See "Risk Factors" below for certain information relevant to an investment in the Notes.
The Notes have been accepted for clearance through Euroclear France S.A. ("Euroclear France"), Clearstream Banking, société anonyme
("Clearstream, Luxembourg") and Euroclear Bank S.A./N.V., as operator of the Euroclear System ("Euroclear"). The Notes will on the Issue Date be
entered (inscription en compte) in the books of Euroclear France, which shall credit the accounts of the Account Holders (as defined in "Terms and
Conditions of the Notes--Form, Denomination and Title" below), including the depositary banks for Euroclear and Clearstream, Luxembourg.
The Notes will be issued in bearer form in the denomination of US$ 2,000 each.
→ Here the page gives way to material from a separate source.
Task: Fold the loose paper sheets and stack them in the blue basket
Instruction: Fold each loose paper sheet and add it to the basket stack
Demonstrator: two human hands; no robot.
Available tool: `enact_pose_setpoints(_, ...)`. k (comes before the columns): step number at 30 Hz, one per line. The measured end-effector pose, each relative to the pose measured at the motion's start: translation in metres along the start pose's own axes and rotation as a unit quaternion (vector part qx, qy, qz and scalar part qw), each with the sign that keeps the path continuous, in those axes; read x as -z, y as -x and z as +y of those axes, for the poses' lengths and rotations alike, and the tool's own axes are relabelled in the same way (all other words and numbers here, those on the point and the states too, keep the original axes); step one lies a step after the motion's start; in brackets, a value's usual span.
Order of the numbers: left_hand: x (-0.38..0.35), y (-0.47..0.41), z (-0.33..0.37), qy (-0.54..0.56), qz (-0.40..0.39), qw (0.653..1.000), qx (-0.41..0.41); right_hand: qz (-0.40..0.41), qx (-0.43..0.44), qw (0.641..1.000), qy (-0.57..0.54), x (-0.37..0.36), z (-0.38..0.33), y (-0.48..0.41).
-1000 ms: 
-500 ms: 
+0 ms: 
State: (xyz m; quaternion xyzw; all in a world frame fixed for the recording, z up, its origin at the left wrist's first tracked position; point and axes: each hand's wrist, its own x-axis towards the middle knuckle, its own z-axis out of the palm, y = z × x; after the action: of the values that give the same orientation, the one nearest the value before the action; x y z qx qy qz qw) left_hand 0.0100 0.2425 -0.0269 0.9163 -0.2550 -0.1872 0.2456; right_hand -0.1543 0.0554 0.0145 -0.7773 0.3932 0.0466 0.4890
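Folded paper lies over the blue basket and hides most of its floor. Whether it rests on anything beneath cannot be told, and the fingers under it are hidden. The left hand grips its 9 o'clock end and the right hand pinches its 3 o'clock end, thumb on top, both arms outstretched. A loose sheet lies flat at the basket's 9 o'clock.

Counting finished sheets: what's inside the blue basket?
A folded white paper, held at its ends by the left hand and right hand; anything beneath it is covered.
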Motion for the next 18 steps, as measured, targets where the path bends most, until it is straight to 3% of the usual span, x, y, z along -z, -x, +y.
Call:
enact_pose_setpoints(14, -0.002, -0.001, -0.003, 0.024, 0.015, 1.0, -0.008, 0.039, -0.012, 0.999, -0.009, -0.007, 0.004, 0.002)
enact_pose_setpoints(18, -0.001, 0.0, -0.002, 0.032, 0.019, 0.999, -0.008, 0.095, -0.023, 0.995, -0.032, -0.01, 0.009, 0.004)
The Notes will at all times be represented in book-entry form
(dématérialisé) in the books of the Account Holders in compliance with Article L.211-4 of the French Code monétaire et financier. No physical document of
title will be issued in respect of the Notes.
This Prospectus has not been submitted to the approval of the Autorité des marchés financiers ("AMF").
THE NOTES ARE BEING OFFERED AND SOLD ONLY OUTSIDE THE UNITED STATES TO NON-U.S. PERSONS IN RELIANCE ON
REGULATION S UNDER THE U.S. SECURITIES ACT OF 1933, AS AMENDED (THE "SECURITIES ACT"). SEE "SUBSCRIPTION AND
SALE".
BNP PARIBAS UK LIMITED
BNP PARIBAS
Lead Manager and Sole Bookrunner
Structuring Advisor
BARCLAYS CAPITAL
CITIGROUP
HSBC
MERRILL LYNCH INTERNATIONAL
THE ROYAL BANK OF SCOTLAND
Senior Co-Lead Managers
BANKINTER
CREDIT MUTUEL CIC
DAIWA SECURITIES SMBC EUROPE
HSH NORDBANK AG
ING FINANCIAL MARKETS
JPMORGAN
KBC INTERNATIONAL GROUP
LEHMAN BROTHERS
MILLENNIUM BCP INVESTIMENTO
MORGAN STANLEY
RABOBANK INTERNATIONAL
UBM-UNICREDIT BANCA MOBILIARE
UBS INVESTMENT BANK
Co-Lead Managers
The date of this Prospectus is October 14, 2005.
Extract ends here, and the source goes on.